Benar, buat banyak orang uang sebesar Rp 30 ribu atau Rp 50 ribu barangkali tiada arti. Tapi, jika jumlah tersebut mencapai 2 ribu tentu menjadi besar juga. Kalau Anda menipu satu atau dua orang yang Anda tahu persis siapa orang dan keluarganya, apabila suatu waktu Anda sadar jika keliru, tentu dengan mudah Anda menemui mereka dan meminta maaf. Tapi, ini di internet dan dalam jumlah banyak. Apa Anda sudi mengembalikan Rp 30 ribu atau Rp 50 ribu kepada satu per satu oargn yang pernah Anda tipu tersebut.
Ah, ini tidak menipu kok? Kata siapa? Coba perhatikan bisnis yang Anda praktekkan. Anda sebagai "atasan" (upline) tentu akan mencari mangsa yang sudi menjadi "bawahan" (downline). Anda iming-iming bawahan Anda supaya mengikuti bisnis Anda. Yakni, cukup hanya membayar katakan saja Rp 30 ribu, Anda akan beri tahu kiat sukses berbisnis di internet hanya melalui komputer yang terkoneksi dengan internet di rumah. Kalau setuju, Anda kirim e-Book via email. Begitu seterusnya.

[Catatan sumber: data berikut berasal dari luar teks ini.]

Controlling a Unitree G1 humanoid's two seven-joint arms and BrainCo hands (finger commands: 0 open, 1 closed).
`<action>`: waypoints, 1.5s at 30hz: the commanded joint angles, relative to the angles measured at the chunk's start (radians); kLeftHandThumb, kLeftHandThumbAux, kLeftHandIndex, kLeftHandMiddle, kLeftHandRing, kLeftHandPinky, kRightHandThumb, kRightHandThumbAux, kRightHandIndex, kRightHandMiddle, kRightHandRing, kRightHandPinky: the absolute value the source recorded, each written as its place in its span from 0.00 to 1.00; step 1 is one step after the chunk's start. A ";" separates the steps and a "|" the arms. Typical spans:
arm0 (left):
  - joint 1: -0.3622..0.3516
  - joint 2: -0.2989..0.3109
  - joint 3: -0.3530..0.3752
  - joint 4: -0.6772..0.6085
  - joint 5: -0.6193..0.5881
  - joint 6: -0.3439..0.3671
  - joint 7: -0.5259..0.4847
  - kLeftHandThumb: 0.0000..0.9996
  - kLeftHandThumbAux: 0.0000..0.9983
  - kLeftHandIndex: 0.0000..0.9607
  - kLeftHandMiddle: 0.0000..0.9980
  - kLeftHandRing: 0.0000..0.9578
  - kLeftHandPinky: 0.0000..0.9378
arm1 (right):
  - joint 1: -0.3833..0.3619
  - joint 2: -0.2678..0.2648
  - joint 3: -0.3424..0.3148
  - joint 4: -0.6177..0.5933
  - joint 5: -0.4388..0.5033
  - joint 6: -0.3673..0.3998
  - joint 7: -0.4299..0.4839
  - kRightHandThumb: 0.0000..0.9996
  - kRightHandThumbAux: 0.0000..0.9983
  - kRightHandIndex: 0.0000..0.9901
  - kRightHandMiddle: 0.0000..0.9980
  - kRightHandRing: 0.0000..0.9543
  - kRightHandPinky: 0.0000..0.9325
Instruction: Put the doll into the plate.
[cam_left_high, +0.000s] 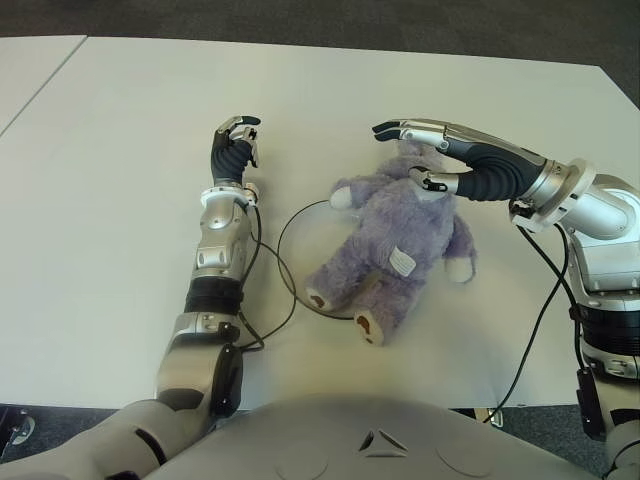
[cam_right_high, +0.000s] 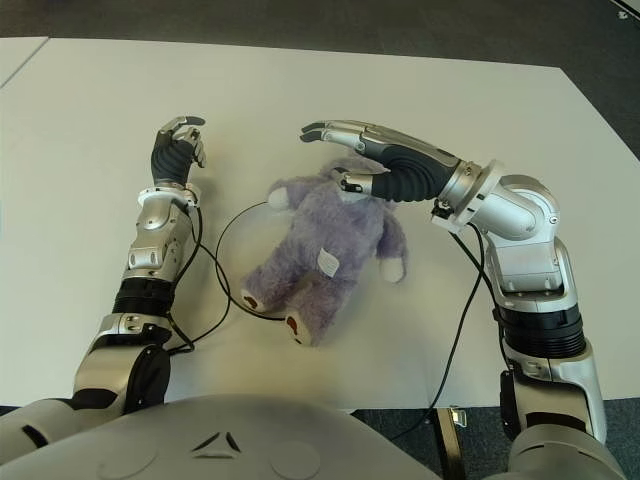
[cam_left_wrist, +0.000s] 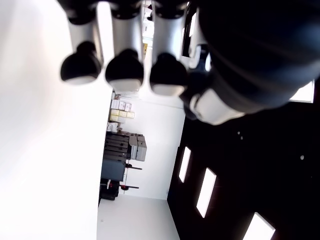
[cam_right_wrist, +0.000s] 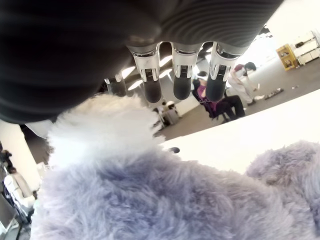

Apa isi e-Book tersebut? Ya, itu tadi, beragam kiat menipu orang lain agar tertarik membeli e-Book yang Anda jual. Tentu saja Anda mesti menutupi niat sebenarnya kepada setiap calon korban. Kalau Anda buka sedari awal, tentu saja tidak ada seorang waras pun yang mau bekerja sama dengan Anda untuk menipu orang lain. Karena Anda sudah tidak waras, tentunya Anda perlu mencari orang lain yang tidak waras lagi untuk membeli tawaran Anda itu.
Secara pribadi, silakan saja seseorang melakukan hal tersebut. Saya sungguh tidak peduli. Ajak saja seluruh anggota keluarga Anda, teman, kolega, dan sebangsa Anda. Namun, perlu kalian ingat, internet memiliki jejak rekam yang baik. Ketika kalian sudah dikenal sebagai penipu -yang menjual kursus ataupun e-Book berisikan panduan menipu orang lain- citra itu tak semudah dugaan Anda untuk menghapusnya.
Kami akan ingatkan terus hal itu kepada banyak orang. Kami tak akan melupakan kalian. Sungguh.
Avian Dewanto
Penulis pernah menjadi reporter dan redaktur di Majalah Ekbis "Dagang dan Industri" Kadin Indonesia (Jakarta), Majalah Ekbis "Prospek" (Jakarta), dan Harian "Media Indonesia" (Jakarta). Punya pengalaman membangun beberapa perusahaan -termasuk perusahaan event organizer di Jakarta. Saat ini, masih bergiat sebagai penulis dan sedang mengembangkan diri sebagai pebisnis internet (netpreuner) dan pemasar internet (internet marketer).
Sejak 1996 penulis pindah rumah dari kota kelahiran dan dibesarkan, DKI Jakarta, ke Malang, Jawa Timur. Setelah 10 tahun melaju Malang-Surabaya-Jakarta, pada 2007 lalu bergiat di Malang dan membangun internet marketing business.
After all, "I believe internet could give everyone a chance to grab a better life. That benefit of the internet is not for peoples in big city only, I believe in it too."